On a recent post about insurance for vehicles without spare tyres Webby1 quoted a figure of some 80% of motorhomes stopped by VOSA being overweight. Presumably that means that their total mass was more than 3500 kg- ?

I understand that, for a reasonable payment ( ie Webby1's post again) , a vehicle can be re-plated and that this involves no more than filling in a form - ie no actual physical modifications of the vehicle. Is this correct ?

If it is correct- ie no mods are needed to make a vehicle able to carry a bigger payload- then presumably said vehicle must be capable of being driven, safely, weighing more than 3500kg in the first place ?

We don't deliberately overload our van- we're usually underweight- but, inevitably, things are always added en route and especially at the wine counter of Auchan on the way home. I am always in a bit of a fret that the van is too heavy and will be dangerous. So, my question: can I stop fretting that the van is dangerous if a little over the 3500 kg mark ? I know that there are insurance implications and licencing implications but am more worried that there is an increased risk of chassis collapse or tyre blow-out.

G


----------



## Jeannette (Aug 7, 2012)

I had our van replated to 3750kg from 3400kg when we discovered after a visit to the weigh bridge that we were over weight with virtually nothing in the van. Now we have loads of payload and the road tax has reduced to £160 per year. Insurance has remained the same. 

We are both youngish. My wife is 39 and I am 44 and a Commercial Pilot so age and medical are not an issue and we both have grandfather rights to the C1 class. 

It's comforting to know that we are legal. 

SV Tech did ours as a paperwork exercise for £250 and it can be reverted back anytime we want so we can sell the van as under 3500kg if needed.


----------



## javea (Jun 8, 2007)

I increased my gross weight from 3500 kgs to 3850 kgs utilising the services of S V Tech. No physical alterations to the vehicle, just a paper exercise which was trouble free. Cost just over £200 from memory, well worth it for piece of mind.

Mike


----------



## aldra (Jul 2, 2009)

yes

ours was upgraded for about £250 pounds 

To take it further you may well need back air suspension

to go further you need to change the Tyres

With air suspension £ 800 

It is now 3850

Tyres will take it further

sorry cant remember what weight the " paper exercise "achieved

Many vans are set at 3500 to meet the licence regulations

Aldra


----------



## tonka (Apr 24, 2006)

All vehicles are different and overweight is not an issue just for 3500kg vehicles. ie you can own a van plated at 4250kg but put more into it and your overweight..
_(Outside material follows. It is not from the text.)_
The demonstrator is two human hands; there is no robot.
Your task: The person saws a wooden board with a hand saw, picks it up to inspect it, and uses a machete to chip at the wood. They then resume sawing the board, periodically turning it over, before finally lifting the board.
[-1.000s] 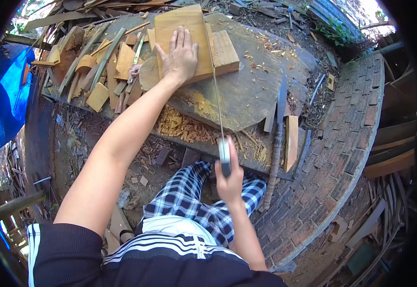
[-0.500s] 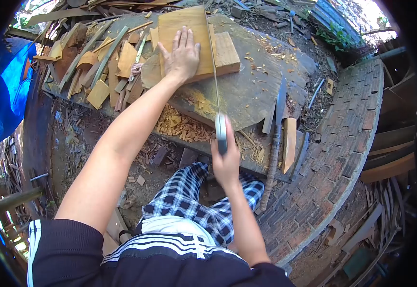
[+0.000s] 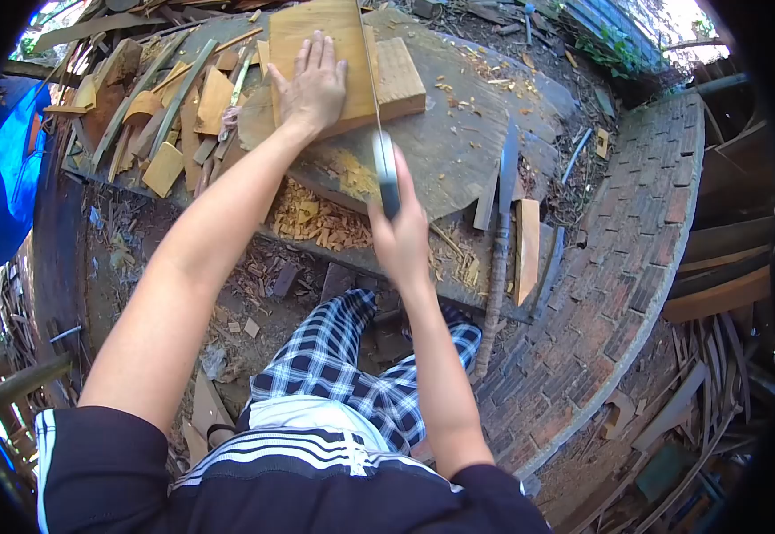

Visit the SV tech website and fill in their form.. Or post up your van details, weights, year etc and see if anyone has already done it..

Our 2005 Autotrail needed air ride suspension to be fitted before we could get it replated from 3850 to 4100kg...


----------



## aldra (Jul 2, 2009)

correction to my post

The tyres will not change the overall weight but will change the back axel weight to 2 tons

Aldra


----------



## pneumatician (May 1, 2005)

Just to show the opposite trend ours is a van that has been de-rated by the convertor to 3500k from 3850. As I am now officially a fossil ie over 70 this simplifies ownership somewhat.


----------



## aldra (Jul 2, 2009)

We are about to become Fossils

But hope Albert will have no problem with the medical

in the future we can downsize to 3500

Aldra


----------



## Mrplodd (Mar 4, 2008)

Before you go down that route make sure you have the necessary category on your driving licence for over 3500Kg


----------



## Grizzly (May 9, 2005)

Thank you everyone. I don't think we want to upgrade the van but I am more interested in knowing what the significance of the "3500 kg" figure is. 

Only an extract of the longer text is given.